Tuesday, January 24, 2012

Relationships (Part 5) - Pacing Physical Intimacy as an Act of Effective Hedonism

The talk is tonight[1], so here’s one last brief post for in this series…and I have saved the most bombastic [2] for last.

Here’s my thesis…

Pacing physical intimacy in a romantic relationship is an act of hedonism. [3]

Rushing physical intimacy seems like the hedonistic thing to do, but it is actually a pleasure miscalculation.

It’s a hedonism fail.

Here’s how I figure. By delaying each stage of physical intimacy, you get more out of each one. Holding hands is not quite as magical if you are kissing, [4] and kissing loses some of its allure when the cloths come off. So postponing physical connection maximizes physical enjoyment on a mulit-year time scale.

If hedonism is the intentional pursuit of maximum pleasure, postponing physical intimacy is the hedonistic thing to do…it generates the most pleasure from each progressive stage of connection. Rushing physical intimacy prematurely short-circuits reservoirs of romantic enjoyment that cannot be revisited. Christians seem prudish by advocating physical restraint, but actually, we believe it will maximize sexual enjoyment.

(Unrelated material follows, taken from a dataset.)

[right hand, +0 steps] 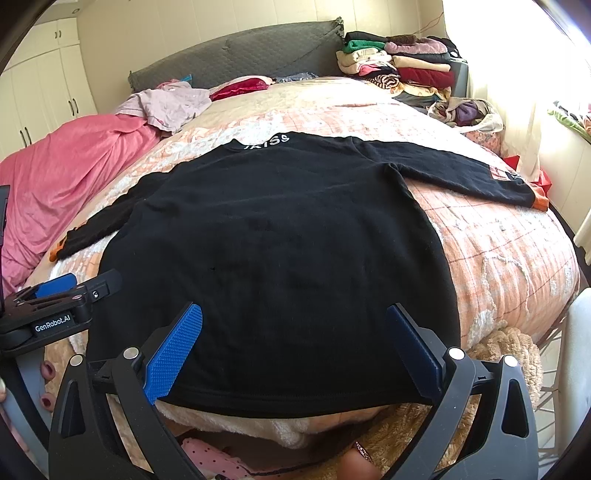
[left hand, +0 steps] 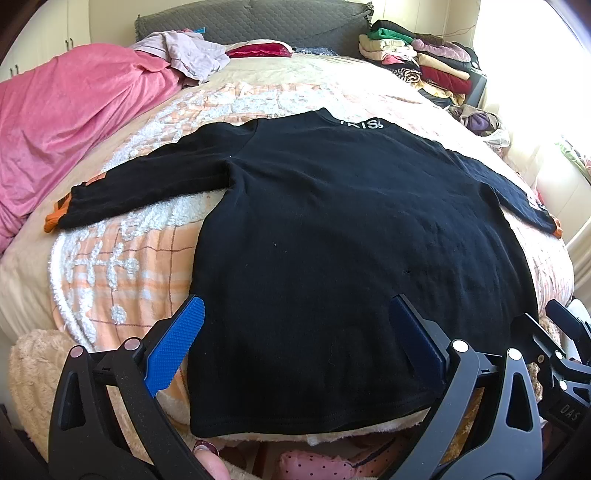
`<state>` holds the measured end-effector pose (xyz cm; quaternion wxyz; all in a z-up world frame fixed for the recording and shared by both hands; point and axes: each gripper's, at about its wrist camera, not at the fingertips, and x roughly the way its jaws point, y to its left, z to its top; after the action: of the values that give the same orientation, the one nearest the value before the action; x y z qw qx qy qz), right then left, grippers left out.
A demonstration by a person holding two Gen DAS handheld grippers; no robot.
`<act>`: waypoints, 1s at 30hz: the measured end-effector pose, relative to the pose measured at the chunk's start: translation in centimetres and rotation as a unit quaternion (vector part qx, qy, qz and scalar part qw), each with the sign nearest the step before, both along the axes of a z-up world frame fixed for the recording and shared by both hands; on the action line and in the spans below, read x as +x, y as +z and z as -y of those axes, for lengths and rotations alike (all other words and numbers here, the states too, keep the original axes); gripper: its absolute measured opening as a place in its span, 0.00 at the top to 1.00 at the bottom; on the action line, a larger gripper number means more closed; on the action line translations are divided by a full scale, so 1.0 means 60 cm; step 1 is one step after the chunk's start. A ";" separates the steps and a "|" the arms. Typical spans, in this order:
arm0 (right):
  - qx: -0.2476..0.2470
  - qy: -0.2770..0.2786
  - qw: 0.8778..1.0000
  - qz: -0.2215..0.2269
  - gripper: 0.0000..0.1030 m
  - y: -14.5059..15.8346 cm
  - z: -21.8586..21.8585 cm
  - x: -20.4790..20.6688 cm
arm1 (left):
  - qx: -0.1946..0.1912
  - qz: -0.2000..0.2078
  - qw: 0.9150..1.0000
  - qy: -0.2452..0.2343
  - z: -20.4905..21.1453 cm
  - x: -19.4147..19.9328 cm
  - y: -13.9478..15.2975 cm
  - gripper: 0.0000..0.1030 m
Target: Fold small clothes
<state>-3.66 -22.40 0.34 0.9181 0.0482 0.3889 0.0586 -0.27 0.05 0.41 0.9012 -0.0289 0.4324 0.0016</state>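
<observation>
One black long-sleeved top [left hand: 332,240] lies flat on the bed [left hand: 122,258], hem at the near edge, collar toward the headboard [left hand: 258,22]. It has two sleeves spread out sideways, each ending in an orange cuff [left hand: 51,221], and white lettering at the neck. Two grippers hover over the hem: the left gripper [left hand: 295,339] and the right gripper [right hand: 295,339], both spread wide and grasping nothing.
</observation>
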 end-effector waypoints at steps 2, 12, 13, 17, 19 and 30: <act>0.001 0.000 1.000 0.000 0.04 0.001 0.000 0.001 | -0.001 0.000 1.000 -0.001 0.000 0.000 0.000 0.09; 0.004 -0.002 1.000 0.000 0.04 0.003 0.004 0.004 | -0.005 0.000 1.000 -0.002 0.000 0.006 -0.003 0.09; 0.006 -0.002 1.000 0.000 0.04 0.003 0.005 0.005 | -0.006 0.000 1.000 -0.002 0.000 0.007 -0.003 0.09; 0.005 -0.004 1.000 -0.004 0.04 0.005 0.011 0.020 | -0.011 -0.003 1.000 -0.003 0.000 0.016 -0.003 0.09; 0.005 -0.008 1.000 -0.005 0.04 0.008 0.016 0.031 | -0.012 -0.006 1.000 -0.003 0.000 0.028 -0.003 0.09; 0.008 -0.026 1.000 -0.001 0.04 0.029 0.038 0.115 | -0.024 -0.002 1.000 -0.010 0.015 0.108 0.015 0.09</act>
<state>3.22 -24.68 2.09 0.9184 0.0660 0.3883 0.0378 6.22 -0.85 1.30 0.8993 -0.0461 0.4344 -0.0182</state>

It is popular to advocate that single Christians who are observing the classical sexual ethic are ‘sexually frustrated’ [5] or that their relationships are seething with ‘sexual tension.’ But those who embrace the life stage for what it is worth, enjoy a season of ‘sexual anticipation’ that produces a qualitatively different kind of enjoyment than consummated attraction…which can never be re-captured.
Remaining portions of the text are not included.